• _What this task involves_:
Go to the line below containing "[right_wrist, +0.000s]" and print exactly from there through the line containing "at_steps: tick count", both included. Print nothing else.

Input data Block Start

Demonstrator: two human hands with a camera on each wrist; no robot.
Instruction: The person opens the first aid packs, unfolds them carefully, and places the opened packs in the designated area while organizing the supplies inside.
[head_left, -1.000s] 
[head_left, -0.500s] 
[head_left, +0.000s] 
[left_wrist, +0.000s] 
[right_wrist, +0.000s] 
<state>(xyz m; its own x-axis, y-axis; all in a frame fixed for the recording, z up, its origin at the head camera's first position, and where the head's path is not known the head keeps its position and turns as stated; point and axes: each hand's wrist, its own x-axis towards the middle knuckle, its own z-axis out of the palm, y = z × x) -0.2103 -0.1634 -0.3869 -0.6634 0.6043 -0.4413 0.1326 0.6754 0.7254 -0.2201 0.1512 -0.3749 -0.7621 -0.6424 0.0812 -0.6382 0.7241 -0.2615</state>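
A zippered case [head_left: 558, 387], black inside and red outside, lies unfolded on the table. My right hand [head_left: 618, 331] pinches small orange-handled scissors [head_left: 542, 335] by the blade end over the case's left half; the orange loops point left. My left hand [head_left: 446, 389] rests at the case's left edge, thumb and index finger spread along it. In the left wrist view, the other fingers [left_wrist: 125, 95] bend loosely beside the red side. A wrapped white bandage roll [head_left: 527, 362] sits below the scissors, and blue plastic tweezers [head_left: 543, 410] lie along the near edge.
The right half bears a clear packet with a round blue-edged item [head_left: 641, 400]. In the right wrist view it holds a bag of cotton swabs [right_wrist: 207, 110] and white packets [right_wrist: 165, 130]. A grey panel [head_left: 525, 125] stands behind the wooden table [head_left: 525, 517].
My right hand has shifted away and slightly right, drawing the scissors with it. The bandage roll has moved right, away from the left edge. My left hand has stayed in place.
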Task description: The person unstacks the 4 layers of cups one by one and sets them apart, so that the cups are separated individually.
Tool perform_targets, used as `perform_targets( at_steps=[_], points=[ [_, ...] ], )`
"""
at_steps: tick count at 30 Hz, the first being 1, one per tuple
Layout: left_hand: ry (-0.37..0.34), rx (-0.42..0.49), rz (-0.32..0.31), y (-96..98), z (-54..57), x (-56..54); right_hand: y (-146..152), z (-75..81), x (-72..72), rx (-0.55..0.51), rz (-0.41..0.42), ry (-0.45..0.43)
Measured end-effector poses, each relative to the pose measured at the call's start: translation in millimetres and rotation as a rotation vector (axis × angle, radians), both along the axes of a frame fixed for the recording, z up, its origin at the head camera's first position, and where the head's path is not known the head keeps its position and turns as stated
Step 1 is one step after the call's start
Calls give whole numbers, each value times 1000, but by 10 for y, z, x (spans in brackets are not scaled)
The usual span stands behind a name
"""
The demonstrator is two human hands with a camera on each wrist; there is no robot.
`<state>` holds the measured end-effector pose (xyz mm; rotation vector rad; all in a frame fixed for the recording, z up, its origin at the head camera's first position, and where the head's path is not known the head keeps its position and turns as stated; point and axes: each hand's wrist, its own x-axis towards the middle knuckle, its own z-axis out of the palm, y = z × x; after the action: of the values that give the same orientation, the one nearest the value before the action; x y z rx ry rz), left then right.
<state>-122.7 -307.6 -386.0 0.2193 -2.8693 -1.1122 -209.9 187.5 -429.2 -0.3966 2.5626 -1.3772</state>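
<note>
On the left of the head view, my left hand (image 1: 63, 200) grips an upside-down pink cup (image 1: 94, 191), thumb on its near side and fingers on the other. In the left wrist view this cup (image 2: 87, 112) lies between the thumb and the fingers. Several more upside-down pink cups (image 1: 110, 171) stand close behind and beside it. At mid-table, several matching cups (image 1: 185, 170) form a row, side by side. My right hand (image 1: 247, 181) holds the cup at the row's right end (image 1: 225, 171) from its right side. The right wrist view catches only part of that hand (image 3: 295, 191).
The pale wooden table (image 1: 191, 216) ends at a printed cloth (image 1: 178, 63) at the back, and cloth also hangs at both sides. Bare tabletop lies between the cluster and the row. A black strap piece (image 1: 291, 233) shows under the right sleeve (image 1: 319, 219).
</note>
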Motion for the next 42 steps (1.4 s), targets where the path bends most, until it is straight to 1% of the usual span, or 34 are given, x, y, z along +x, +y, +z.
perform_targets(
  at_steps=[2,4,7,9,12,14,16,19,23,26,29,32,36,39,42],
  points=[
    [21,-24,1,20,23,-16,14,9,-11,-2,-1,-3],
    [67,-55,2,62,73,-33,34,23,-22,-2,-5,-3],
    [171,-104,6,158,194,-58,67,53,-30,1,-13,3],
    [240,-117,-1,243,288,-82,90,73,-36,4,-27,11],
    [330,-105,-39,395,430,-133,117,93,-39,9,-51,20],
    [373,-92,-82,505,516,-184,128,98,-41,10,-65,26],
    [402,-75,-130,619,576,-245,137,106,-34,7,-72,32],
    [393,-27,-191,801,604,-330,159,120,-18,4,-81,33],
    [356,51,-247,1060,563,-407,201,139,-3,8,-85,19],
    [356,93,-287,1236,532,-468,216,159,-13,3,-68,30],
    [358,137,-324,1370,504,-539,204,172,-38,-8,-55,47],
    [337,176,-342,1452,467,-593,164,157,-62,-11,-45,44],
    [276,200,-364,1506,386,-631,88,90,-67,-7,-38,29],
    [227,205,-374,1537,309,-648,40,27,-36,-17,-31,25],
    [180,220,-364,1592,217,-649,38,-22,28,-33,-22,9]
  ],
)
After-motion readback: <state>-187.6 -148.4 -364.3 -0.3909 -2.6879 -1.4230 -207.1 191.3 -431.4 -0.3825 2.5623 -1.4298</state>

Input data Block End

• _Result below_:
[right_wrist, +0.000s] 
<state>(xyz m; its own x-axis, y-axis; all in a frame fixed for the recording, z up, its origin at the head camera's first position, and where the head's path is not known the head keeps its position and turns as stated; point and axes: each hand's wrist, its own x-axis towards the middle knuckle, its own z-axis out of the palm, y = z × x) -0.2103 -0.1634 -0.3869 -0.6634 0.6043 -0.4413 0.1326 0.6754 0.7254 -0.2201 0.1512 -0.3749 -0.7621 -0.6424 0.0812 -0.6382 0.7241 -0.2615</state>
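A zippered case [head_left: 558, 387], black inside and red outside, lies unfolded on the table. My right hand [head_left: 618, 331] pinches small orange-handled scissors [head_left: 542, 335] by the blade end over the case's left half; the orange loops point left. My left hand [head_left: 446, 389] rests at the case's left edge, thumb and index finger spread along it. In the left wrist view, the other fingers [left_wrist: 125, 95] bend loosely beside the red side. A wrapped white bandage roll [head_left: 527, 362] sits below the scissors, and blue plastic tweezers [head_left: 543, 410] lie along the near edge.
The right half bears a clear packet with a round blue-edged item [head_left: 641, 400]. In the right wrist view it holds a bag of cotton swabs [right_wrist: 207, 110] and white packets [right_wrist: 165, 130]. A grey panel [head_left: 525, 125] stands behind the wooden table [head_left: 525, 517].
My right hand has shifted away and slightly right, drawing the scissors with it. The bandage roll has moved right, away from the left edge. My left hand has stayed in place.
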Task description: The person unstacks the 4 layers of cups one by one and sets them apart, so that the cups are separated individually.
Tool perform_targets, used as `perform_targets( at_steps=[_], points=[ [_, ...] ], )`
"""
at_steps: tick count at 30 Hz, the first being 1, one per tuple

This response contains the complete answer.